#### Required work
For the copy, please give all of the data again exactly and leave the pictures out.

#### Given information
Start of Block
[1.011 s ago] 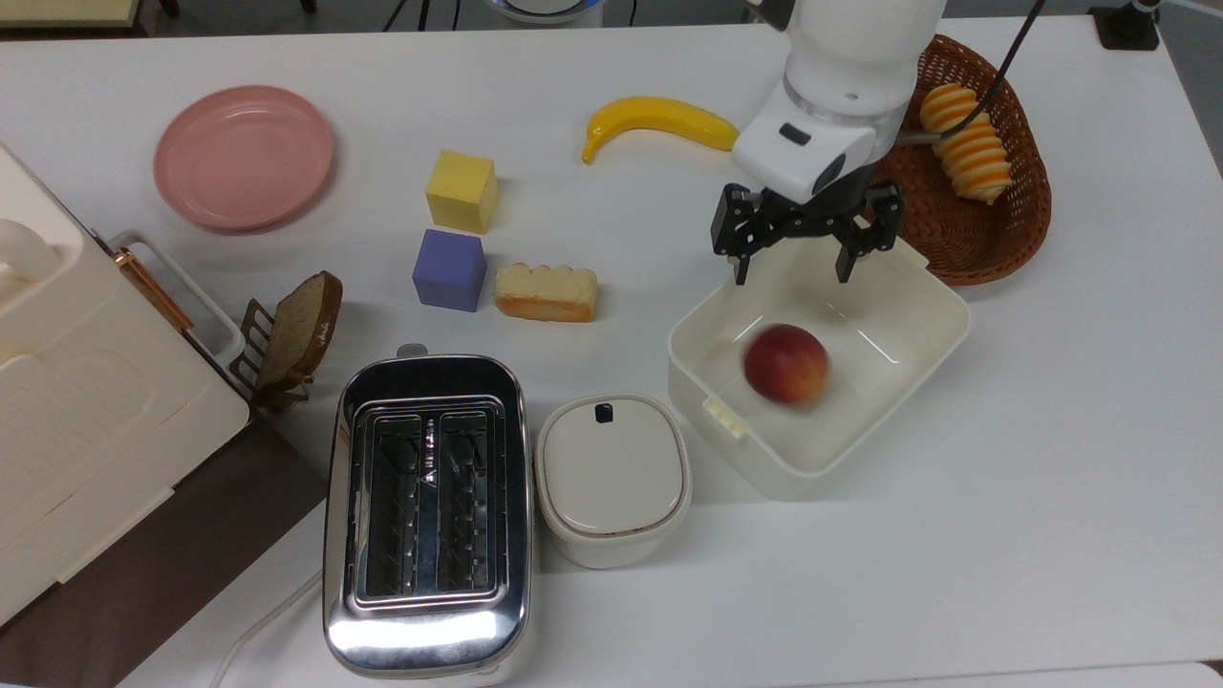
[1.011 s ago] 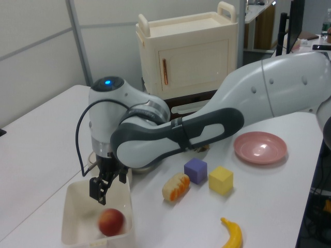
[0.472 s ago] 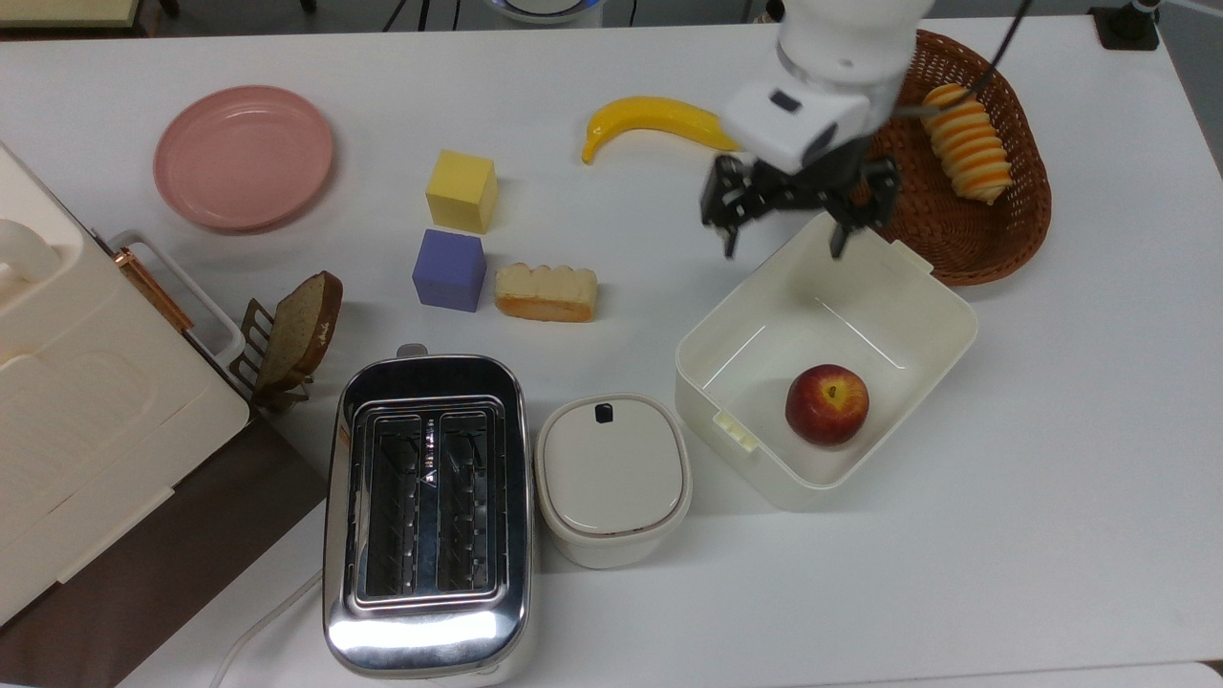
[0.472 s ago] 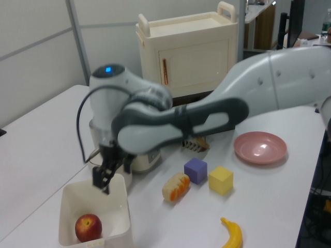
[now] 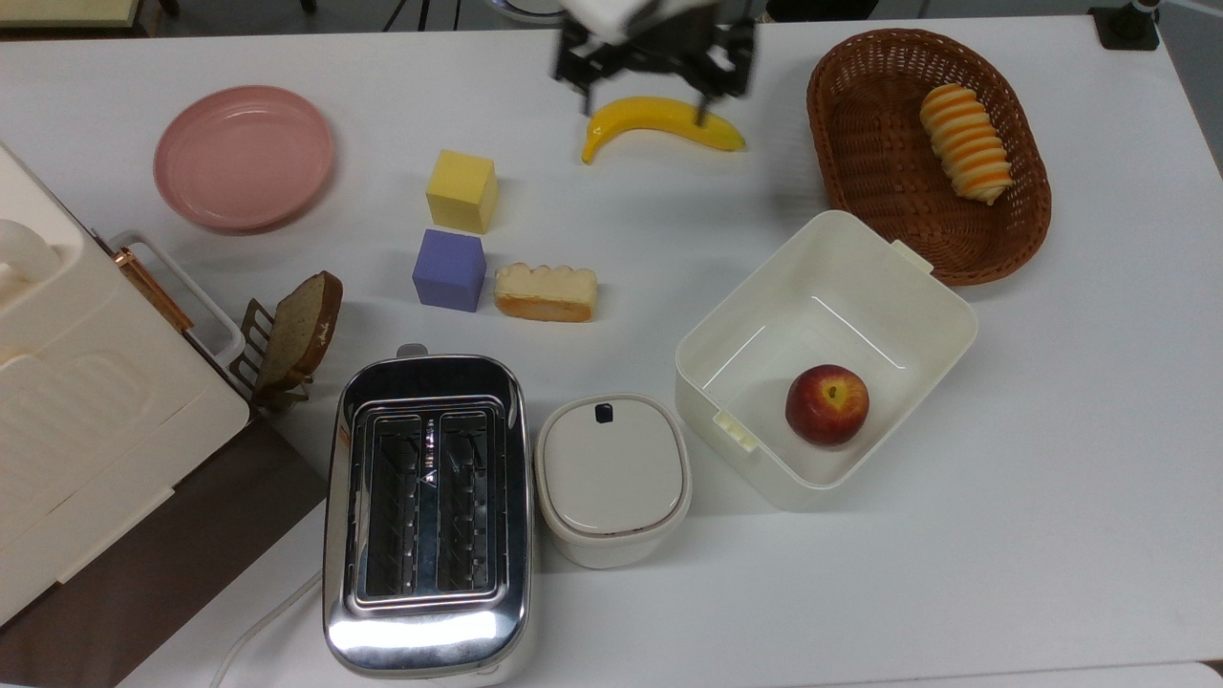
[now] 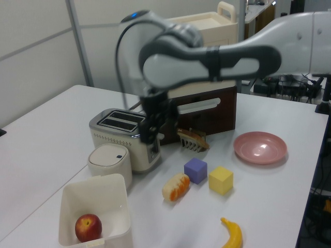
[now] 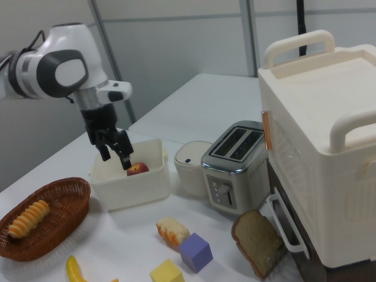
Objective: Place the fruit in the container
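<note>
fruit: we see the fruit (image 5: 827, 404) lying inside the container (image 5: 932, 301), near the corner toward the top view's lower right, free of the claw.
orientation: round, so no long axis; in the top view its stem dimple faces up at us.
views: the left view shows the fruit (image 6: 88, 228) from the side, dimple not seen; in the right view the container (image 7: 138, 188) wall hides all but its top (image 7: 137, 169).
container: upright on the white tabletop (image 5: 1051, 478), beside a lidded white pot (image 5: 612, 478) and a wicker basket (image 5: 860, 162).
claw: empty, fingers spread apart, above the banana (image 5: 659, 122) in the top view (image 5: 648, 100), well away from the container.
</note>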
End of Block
#### Solution to this task
[1.011 s ago] 
[1.011 s ago] 
[0.472 s ago] 
[0.472 s ago] 
[now] 
[now] 
[now] 
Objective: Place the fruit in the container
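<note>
fruit: we see the fruit (image 5: 827, 404) lying inside the container (image 5: 932, 301), near the corner toward the top view's lower right, free of the claw.
orientation: round, so no long axis; in the top view its stem dimple faces up at us.
views: the left view shows the fruit (image 6: 88, 228) from the side, dimple not seen; in the right view the container (image 7: 138, 188) wall hides all but its top (image 7: 137, 169).
container: upright on the white tabletop (image 5: 1051, 478), beside a lidded white pot (image 5: 612, 478) and a wicker basket (image 5: 860, 162).
claw: empty, fingers spread apart, above the banana (image 5: 659, 122) in the top view (image 5: 648, 100), well away from the container.
</note>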

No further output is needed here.